▸ PROBLEM DETAILS
The data below contains pictures, which are to be skipped; the lines starting at the line with "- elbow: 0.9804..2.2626" and ending at the line with "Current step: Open" are to be output exactly, both ends included.

▸ RECORDS SHOWN
-----

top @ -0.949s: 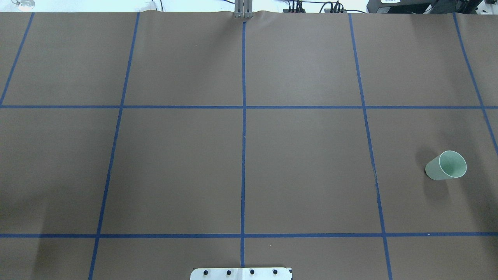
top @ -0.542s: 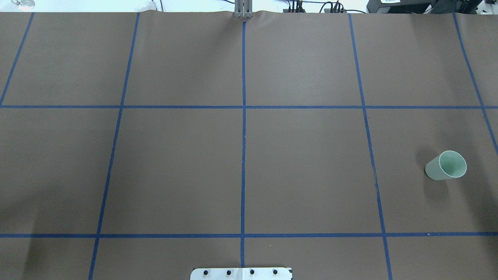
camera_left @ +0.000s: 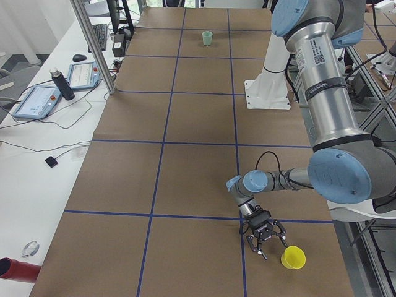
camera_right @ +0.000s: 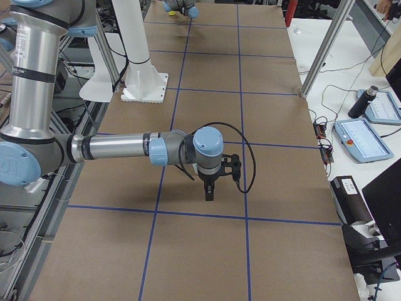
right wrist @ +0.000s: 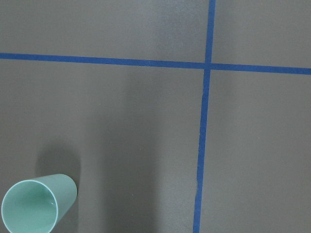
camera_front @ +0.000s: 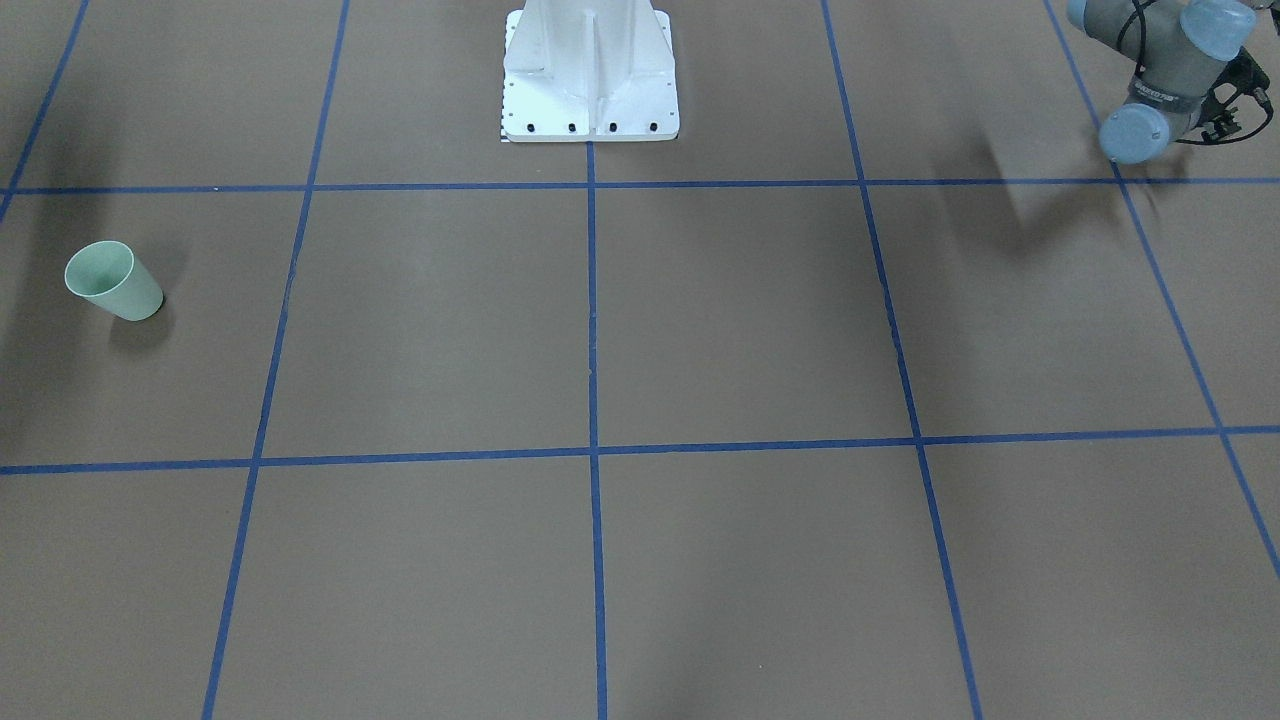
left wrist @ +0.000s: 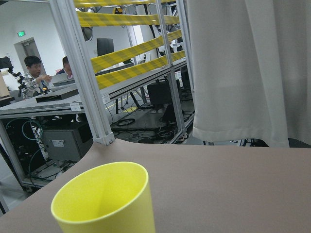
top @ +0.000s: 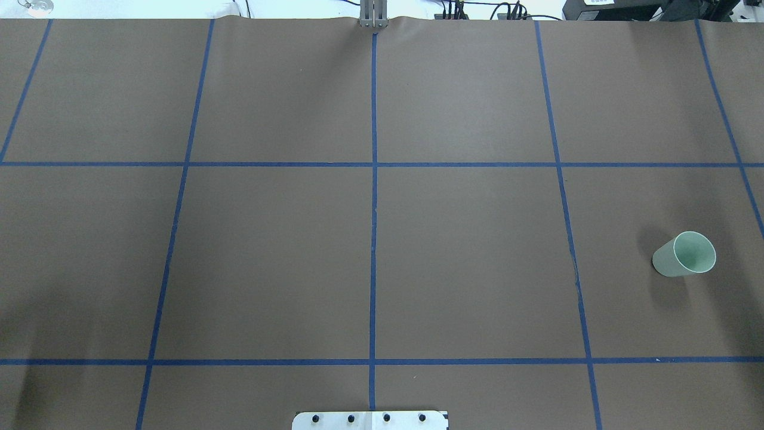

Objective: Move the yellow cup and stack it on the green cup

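The yellow cup (camera_left: 293, 257) stands upright near the table's corner on my left side. It fills the lower left of the left wrist view (left wrist: 104, 199). My left gripper (camera_left: 263, 240) points down just beside it, apart from it; I cannot tell whether it is open or shut. The green cup (top: 684, 254) stands upright at the table's right, also in the front-facing view (camera_front: 112, 281) and the right wrist view (right wrist: 36, 204). My right gripper (camera_right: 208, 193) hangs above the table, pointing down; I cannot tell its state.
The table is brown paper with a blue tape grid (top: 373, 179). The white robot base plate (camera_front: 590, 90) sits at the near middle edge. A side desk with tablets (camera_left: 37, 99) and a bottle (camera_left: 62, 83) runs along the far edge, behind an aluminium post (camera_left: 93, 43).
A faint shadow at the table's near left drifts leftward in the overhead view. The green cup has not moved.
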Tool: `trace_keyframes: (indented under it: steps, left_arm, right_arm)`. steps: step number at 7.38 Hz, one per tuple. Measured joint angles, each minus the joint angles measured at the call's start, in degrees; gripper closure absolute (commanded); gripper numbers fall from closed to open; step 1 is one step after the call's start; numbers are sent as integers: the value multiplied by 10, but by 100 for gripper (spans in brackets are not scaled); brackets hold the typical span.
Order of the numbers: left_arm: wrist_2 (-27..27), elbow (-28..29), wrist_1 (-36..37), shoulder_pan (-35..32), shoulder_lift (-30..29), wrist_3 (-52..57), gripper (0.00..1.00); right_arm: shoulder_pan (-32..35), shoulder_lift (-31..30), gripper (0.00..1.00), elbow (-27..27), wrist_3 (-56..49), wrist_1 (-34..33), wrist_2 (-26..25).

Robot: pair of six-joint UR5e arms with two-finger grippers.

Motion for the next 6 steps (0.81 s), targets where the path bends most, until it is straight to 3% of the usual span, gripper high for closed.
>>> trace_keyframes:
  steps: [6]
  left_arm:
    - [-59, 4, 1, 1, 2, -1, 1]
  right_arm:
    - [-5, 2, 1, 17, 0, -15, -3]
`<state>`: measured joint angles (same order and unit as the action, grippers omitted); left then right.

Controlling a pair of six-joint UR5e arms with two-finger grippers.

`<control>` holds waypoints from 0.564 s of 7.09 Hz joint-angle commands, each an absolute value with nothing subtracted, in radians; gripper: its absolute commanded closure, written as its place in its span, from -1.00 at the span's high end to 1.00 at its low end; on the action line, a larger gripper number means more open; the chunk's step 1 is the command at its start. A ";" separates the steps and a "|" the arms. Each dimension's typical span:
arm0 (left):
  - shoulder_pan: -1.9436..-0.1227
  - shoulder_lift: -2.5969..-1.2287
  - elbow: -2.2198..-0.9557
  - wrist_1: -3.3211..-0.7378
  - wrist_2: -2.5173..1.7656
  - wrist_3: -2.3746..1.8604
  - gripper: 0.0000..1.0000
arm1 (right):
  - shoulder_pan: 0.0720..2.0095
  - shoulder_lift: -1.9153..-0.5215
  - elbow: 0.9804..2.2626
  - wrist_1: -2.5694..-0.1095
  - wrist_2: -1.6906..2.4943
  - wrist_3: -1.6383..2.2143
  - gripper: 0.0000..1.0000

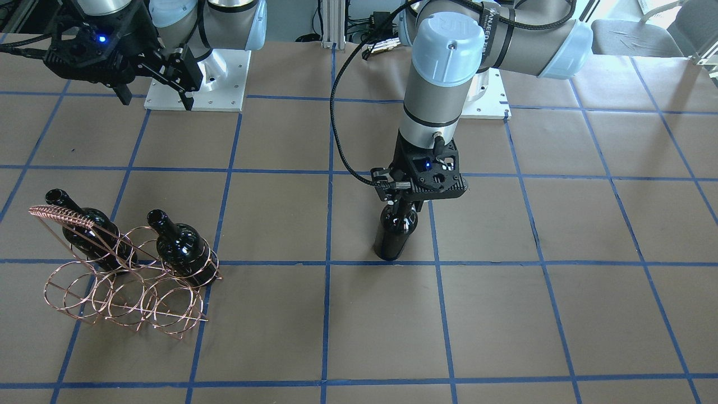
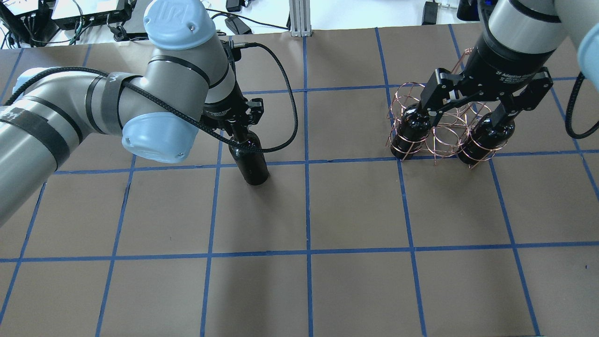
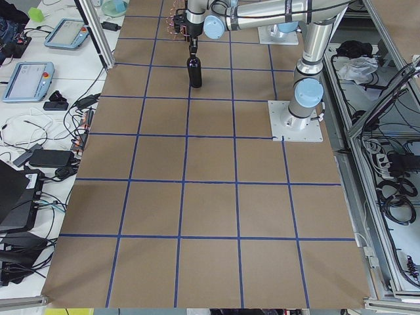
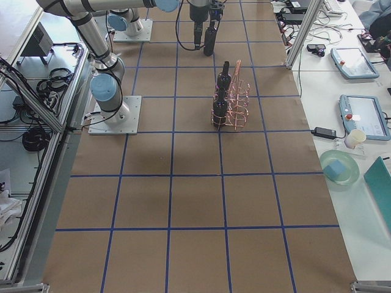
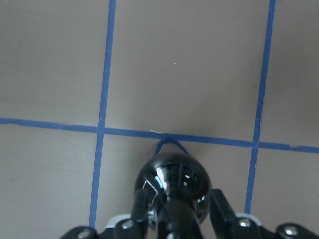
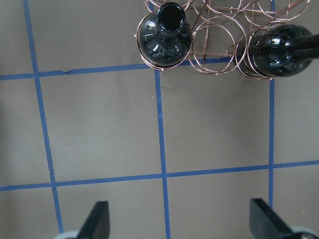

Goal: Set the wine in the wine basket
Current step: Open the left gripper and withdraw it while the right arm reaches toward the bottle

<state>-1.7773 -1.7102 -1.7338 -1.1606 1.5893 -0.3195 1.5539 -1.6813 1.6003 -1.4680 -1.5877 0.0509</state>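
A glossy black wine bottle [image 1: 395, 233] stands upright on the brown table, on a blue tape line. My left gripper [image 1: 418, 188] comes straight down on its neck and is shut on it. In the left wrist view the fingers [image 5: 140, 209] flank the neck above the bottle's shoulder [image 5: 172, 181]. The copper wire wine basket [image 1: 61, 216] stands at the robot's right and holds two alike bottles [image 1: 87, 230] [image 1: 182, 247] in its robot-side row. My right gripper [image 2: 465, 114] is open and empty. It hangs high above the table, on the robot's side of the basket [image 2: 444, 135].
The brown table top is marked in squares by blue tape [image 1: 328, 264]. The basket's operator-side row of rings [image 1: 134, 306] holds nothing. The left arm's black cable [image 2: 288, 117] loops beside the held bottle. The arms' base plates [image 1: 196, 84] sit at the robot's edge.
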 commanded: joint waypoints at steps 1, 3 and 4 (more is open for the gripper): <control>-1.776 -1.671 -1.688 -1.268 1.575 -0.325 1.00 | 1.554 -1.683 1.608 -1.470 -1.586 0.052 1.00; -1.723 -1.660 -1.526 -1.418 1.586 -0.319 1.00 | 1.563 -1.683 1.608 -1.482 -1.586 0.069 1.00; -1.650 -1.660 -1.482 -1.434 1.580 -0.305 1.00 | 1.604 -1.675 1.606 -1.485 -1.588 0.121 0.99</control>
<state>-1.7161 -1.6618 -1.5510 -1.3870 1.5819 -0.3167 1.5709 -1.6808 1.6071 -1.4790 -1.5865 0.0794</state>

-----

▸ WRITTEN ANSWER
  - elbow: 0.9804..2.2626
  - wrist_1: -2.5694..-0.1095
  - wrist_2: -1.6906..2.4943
  - wrist_3: -1.6383..2.2143
  - gripper: 0.0000..1.0000


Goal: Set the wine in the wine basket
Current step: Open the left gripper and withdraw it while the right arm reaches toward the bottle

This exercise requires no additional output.